# I have a question



## melissajean (Jun 4, 2005)

I was reading thru a post and a few people said that reputable breeders and rescues wont let maltese go to a home with small children. I have a small child. so far he has been ok around critters. and I am trying to get him around the rats and cats more. but how can I get a maltese (or any small breed) from a good breeder or rescue if they dont alowe them to go to homes with small children?


----------



## MalteseJane (Nov 21, 2004)

Some of them are very peculiar. This is also a big controversy. Some people are ok with it and others are not. Personally I think all depends on the child and the parent. Rescue people don't want to take on the responsability to give out a dog to a family with small children because they don't know the history of the dog. They are afraid that in case the dog bites the child they will be sued. I can understand that.

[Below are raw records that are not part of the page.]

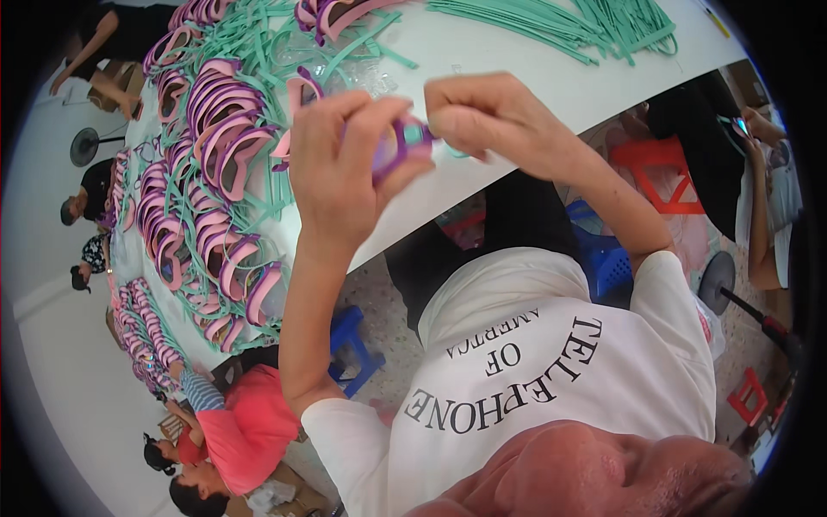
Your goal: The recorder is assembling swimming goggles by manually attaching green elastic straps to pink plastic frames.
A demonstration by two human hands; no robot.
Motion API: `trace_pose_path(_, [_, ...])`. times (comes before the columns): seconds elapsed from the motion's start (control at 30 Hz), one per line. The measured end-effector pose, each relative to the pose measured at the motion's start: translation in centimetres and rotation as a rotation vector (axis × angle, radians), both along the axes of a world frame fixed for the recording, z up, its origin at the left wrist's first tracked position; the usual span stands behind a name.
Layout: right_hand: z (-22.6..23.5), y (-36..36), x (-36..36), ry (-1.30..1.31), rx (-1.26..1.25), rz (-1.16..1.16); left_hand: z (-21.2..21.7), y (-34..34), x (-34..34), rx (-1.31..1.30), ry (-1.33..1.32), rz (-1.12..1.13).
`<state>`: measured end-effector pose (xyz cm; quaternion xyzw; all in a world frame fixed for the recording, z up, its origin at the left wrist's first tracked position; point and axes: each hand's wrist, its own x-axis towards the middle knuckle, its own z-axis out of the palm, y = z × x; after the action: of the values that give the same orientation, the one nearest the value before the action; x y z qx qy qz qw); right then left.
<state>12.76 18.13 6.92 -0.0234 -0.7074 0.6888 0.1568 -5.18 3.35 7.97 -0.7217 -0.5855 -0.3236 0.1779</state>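
Above the edge of the white table point(405, 228), my left hand point(336, 164) is closed around a pair of purple-and-pink goggles point(389, 159), its fingers covering much of them. A teal piece shows at the goggles' right end. My right hand point(495, 121) pinches at that same end, fingers folded in. A short bit of teal strap point(457, 153) comes out under it; its exact grip is partly hidden. Beyond my left hand, small clear plastic pieces point(375, 79) lie on the table beside more pink-and-purple goggles point(340, 15).
Rows of nested goggles point(228, 129) with tangled teal straps cover the table's left. Bundled flat teal straps point(534, 30) lie at the far side. Below are blue stools point(353, 349) and a red stool point(659, 177). Several people sit or stand along the left; another is at right.
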Motion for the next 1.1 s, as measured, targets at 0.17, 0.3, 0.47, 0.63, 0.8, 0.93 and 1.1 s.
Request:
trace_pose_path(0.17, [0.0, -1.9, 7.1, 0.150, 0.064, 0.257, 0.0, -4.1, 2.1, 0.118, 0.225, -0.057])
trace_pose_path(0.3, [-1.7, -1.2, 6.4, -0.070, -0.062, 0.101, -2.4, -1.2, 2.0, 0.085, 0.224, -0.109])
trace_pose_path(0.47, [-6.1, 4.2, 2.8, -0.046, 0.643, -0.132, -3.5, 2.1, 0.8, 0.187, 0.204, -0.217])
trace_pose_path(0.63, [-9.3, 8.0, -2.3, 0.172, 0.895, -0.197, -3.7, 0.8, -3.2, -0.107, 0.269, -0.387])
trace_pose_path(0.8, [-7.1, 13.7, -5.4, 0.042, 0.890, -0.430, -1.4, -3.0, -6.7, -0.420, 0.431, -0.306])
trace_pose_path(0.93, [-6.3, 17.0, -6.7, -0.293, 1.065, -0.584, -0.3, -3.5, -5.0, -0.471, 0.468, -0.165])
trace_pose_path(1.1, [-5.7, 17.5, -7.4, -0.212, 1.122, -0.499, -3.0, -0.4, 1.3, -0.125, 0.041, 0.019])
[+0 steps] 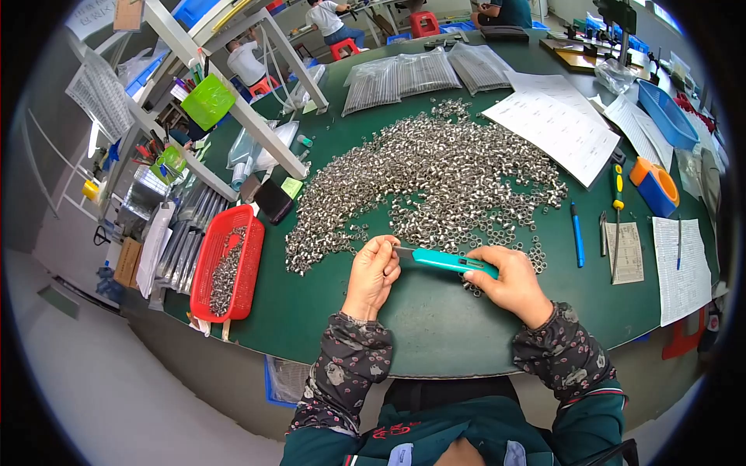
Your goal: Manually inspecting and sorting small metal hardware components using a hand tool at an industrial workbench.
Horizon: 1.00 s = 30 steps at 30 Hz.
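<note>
Our right hand (pixel 509 281) grips a teal utility knife (pixel 447 261), its blade tip at our left hand (pixel 373 273), whose fingers pinch closed on something too small to tell. Beyond both hands a large heap of metal rings (pixel 435 175) covers the surface (pixel 435 326); left of our left hand, the red basket (pixel 228 264) holds few, so most seems undone.

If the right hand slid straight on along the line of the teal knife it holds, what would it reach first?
Most likely the left hand, whose fingertips already pinch at the blade end of the teal utility knife that the right hand grips.
</note>
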Available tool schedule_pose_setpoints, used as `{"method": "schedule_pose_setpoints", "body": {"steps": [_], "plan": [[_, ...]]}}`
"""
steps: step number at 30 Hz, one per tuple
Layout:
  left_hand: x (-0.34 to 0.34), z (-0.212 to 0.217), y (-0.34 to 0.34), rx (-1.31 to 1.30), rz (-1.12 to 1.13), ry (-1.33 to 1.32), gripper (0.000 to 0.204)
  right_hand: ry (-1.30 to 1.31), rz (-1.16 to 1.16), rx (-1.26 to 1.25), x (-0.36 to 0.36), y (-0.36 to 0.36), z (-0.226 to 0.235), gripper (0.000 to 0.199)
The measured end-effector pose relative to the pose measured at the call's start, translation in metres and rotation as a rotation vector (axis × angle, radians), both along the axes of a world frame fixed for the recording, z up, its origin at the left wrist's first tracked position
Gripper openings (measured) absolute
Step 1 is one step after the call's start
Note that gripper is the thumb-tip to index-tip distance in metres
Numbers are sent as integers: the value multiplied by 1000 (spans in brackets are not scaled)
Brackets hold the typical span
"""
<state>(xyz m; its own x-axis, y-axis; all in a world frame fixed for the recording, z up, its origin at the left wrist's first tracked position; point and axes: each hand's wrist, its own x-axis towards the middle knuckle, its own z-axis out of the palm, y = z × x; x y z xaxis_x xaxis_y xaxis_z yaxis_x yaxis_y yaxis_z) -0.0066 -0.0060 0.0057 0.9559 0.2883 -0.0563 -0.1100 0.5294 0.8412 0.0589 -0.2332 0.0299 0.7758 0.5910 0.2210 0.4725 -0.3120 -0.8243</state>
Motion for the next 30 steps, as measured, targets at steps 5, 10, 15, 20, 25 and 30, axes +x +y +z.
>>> {"method": "schedule_pose_setpoints", "body": {"steps": [5, 10, 15, 20, 25, 30], "plan": [[0, -2, 1, 10, -8, 0, 15, -77, -38, -3, -1, 1, -2, 24], [-1, 0, 1, 31, -4, 1, 14, -170, -64, -15, -2, 1, 1, 23], [-1, -2, 2, 26, -12, -6, 14, -217, -84, -7, -3, 1, 2, 21], [-1, -3, 3, 45, -15, 13, 16, -219, -86, -49, -3, 1, 3, 25], [0, -1, 2, 59, -18, 32, 18, -269, -92, -19, -3, 1, 1, 22], [0, 0, 2, 67, -23, 41, 20, -261, -85, -28, -3, 1, 3, 22]]}}
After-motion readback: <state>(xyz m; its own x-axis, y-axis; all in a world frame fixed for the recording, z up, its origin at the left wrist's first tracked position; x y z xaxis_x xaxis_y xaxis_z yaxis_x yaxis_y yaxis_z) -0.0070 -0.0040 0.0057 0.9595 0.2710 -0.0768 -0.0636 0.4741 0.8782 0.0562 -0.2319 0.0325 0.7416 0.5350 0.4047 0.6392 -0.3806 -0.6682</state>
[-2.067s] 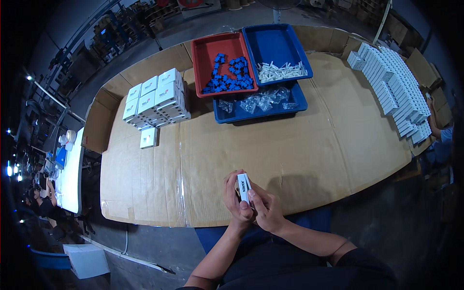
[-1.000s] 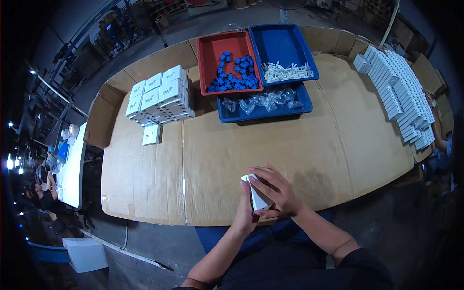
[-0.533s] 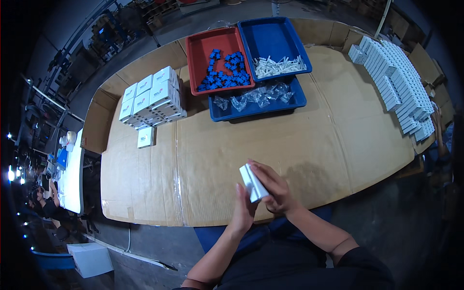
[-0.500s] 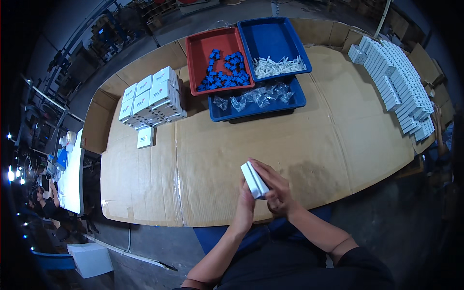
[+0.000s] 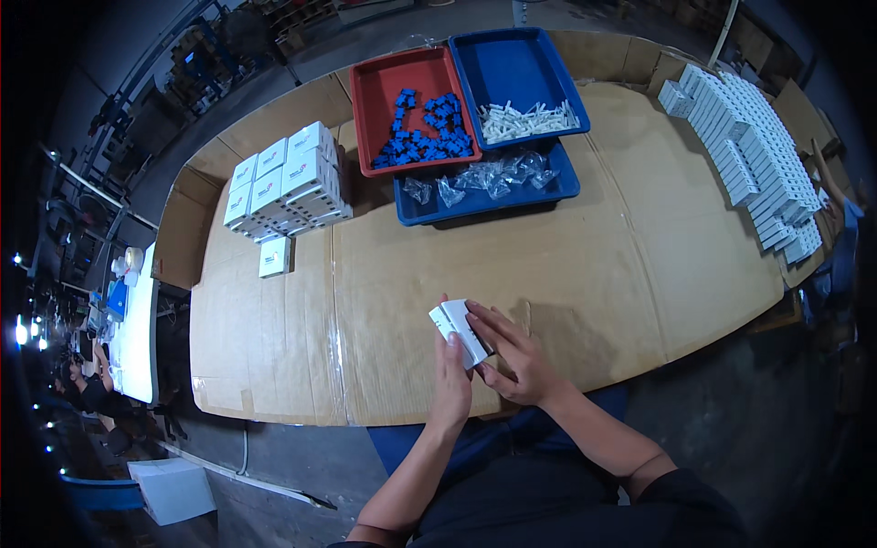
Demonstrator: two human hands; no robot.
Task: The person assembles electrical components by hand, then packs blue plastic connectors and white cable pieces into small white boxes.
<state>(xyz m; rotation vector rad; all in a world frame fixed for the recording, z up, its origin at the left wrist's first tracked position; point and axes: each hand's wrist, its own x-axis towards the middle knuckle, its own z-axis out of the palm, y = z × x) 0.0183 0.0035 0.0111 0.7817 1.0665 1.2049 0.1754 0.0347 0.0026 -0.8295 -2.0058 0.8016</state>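
Note:
Between my two hands, above the cardboard-covered table's near edge, is a small white box (image 5: 468, 333), tilted, with a dark seam or gap along its length. My left hand (image 5: 450, 391) grips it from the left and below, thumb along its side. My right hand (image 5: 521, 367) closes on its right side, fingers laid over the upper face and thumb near the lower corner. Whether it is one box or two pieces pressed together I cannot tell. The palm sides of both hands are hidden.
Stacked white boxes (image 5: 285, 183) stand at left, one single box (image 5: 273, 258) before them. A red tray (image 5: 365, 100) holds blue pieces; a blue tray (image 5: 507, 68) holds white plastic pieces; a lower blue tray (image 5: 429, 215) holds clear bags. Rows of white boxes (image 5: 749, 155) and another person's arm (image 5: 829, 178) are at right.
Both hands have shifted slightly left with the white box and turned it, so a broader face shows. My right fingers lie flatter over it. The other person's arm at right has moved.

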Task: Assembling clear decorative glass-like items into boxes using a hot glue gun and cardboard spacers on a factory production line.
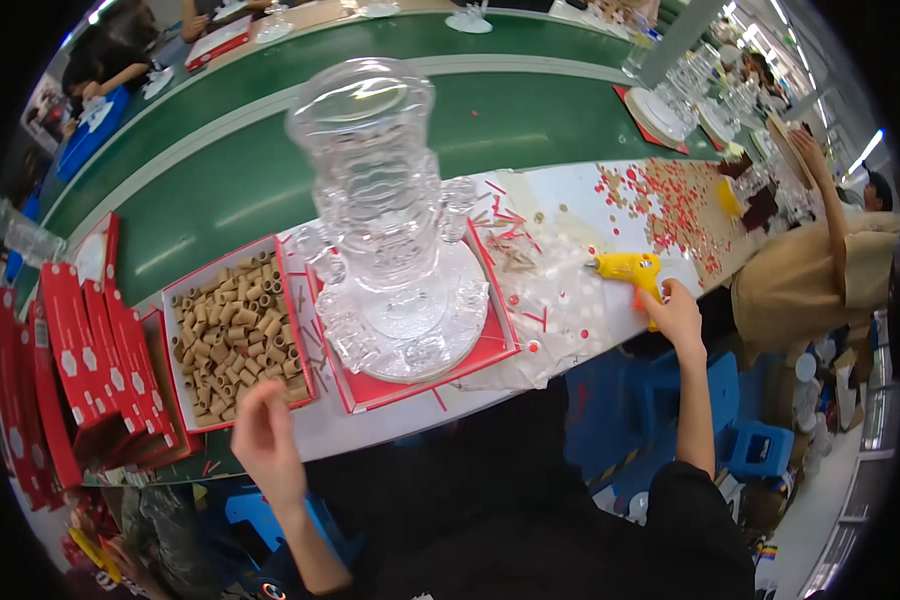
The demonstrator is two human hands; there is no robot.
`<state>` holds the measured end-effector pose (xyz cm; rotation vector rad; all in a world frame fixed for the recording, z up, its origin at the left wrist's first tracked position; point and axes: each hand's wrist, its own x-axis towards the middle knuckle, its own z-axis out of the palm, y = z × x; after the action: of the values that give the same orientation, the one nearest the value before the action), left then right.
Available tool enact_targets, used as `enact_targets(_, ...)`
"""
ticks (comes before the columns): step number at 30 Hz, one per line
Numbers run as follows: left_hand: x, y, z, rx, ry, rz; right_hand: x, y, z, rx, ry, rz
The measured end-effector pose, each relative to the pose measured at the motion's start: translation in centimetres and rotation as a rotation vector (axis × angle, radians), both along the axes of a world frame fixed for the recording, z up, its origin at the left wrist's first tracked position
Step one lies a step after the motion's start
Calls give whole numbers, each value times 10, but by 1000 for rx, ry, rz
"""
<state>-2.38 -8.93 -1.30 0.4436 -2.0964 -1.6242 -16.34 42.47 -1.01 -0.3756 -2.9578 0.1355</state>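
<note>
My right hand point(678, 318) grips a yellow hot glue gun point(625, 268) by its handle. Its nozzle points left over the white work surface. My left hand point(267, 440) hovers at the near edge of a box of short brown cardboard tubes point(235, 340). Its fingers are curled together, and anything in them is hidden. Between my hands stands a tall clear plastic figure-shaped piece point(390, 200), upright on a round base point(410, 330). The base sits in a shallow red box lid or tray point(370, 388).
Stacked red boxes point(80, 350) fill the left end. Red and tan bits point(670, 215) lie scattered on the right, with crumpled clear film point(560, 310) nearer. A green conveyor point(530, 105) runs behind. A co-worker point(790, 260) works at right; blue stools point(755, 448) stand below.
</note>
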Motion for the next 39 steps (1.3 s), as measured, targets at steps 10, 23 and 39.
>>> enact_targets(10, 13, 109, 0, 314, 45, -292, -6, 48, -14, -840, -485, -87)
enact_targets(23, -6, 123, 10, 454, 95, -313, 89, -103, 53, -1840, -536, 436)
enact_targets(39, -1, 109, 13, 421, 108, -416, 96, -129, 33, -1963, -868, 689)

Breeders I can understand less.


----------



## jmm (Nov 23, 2004)

You have to develop a relationship with the breeder and ask them to consider getting to know you and your family before deciding against it. Small children and tiny toy dogs are a huge risk. You have to be committed to keeping them separate or actively supervised at all times. It is a huge job when an error means a dead puppy instead of just a mess from one or both. I would recommend a slightly larger breed, such as a Bichon, Lowchen, or Havanese if you have small children.


----------



## k/c mom (Oct 9, 2004)

I guess since breeders cannot always know each potential owner's situation it is easier to just have a general "rule" not to sell to famlies with young children. It is just too easy for an accident to happen....


----------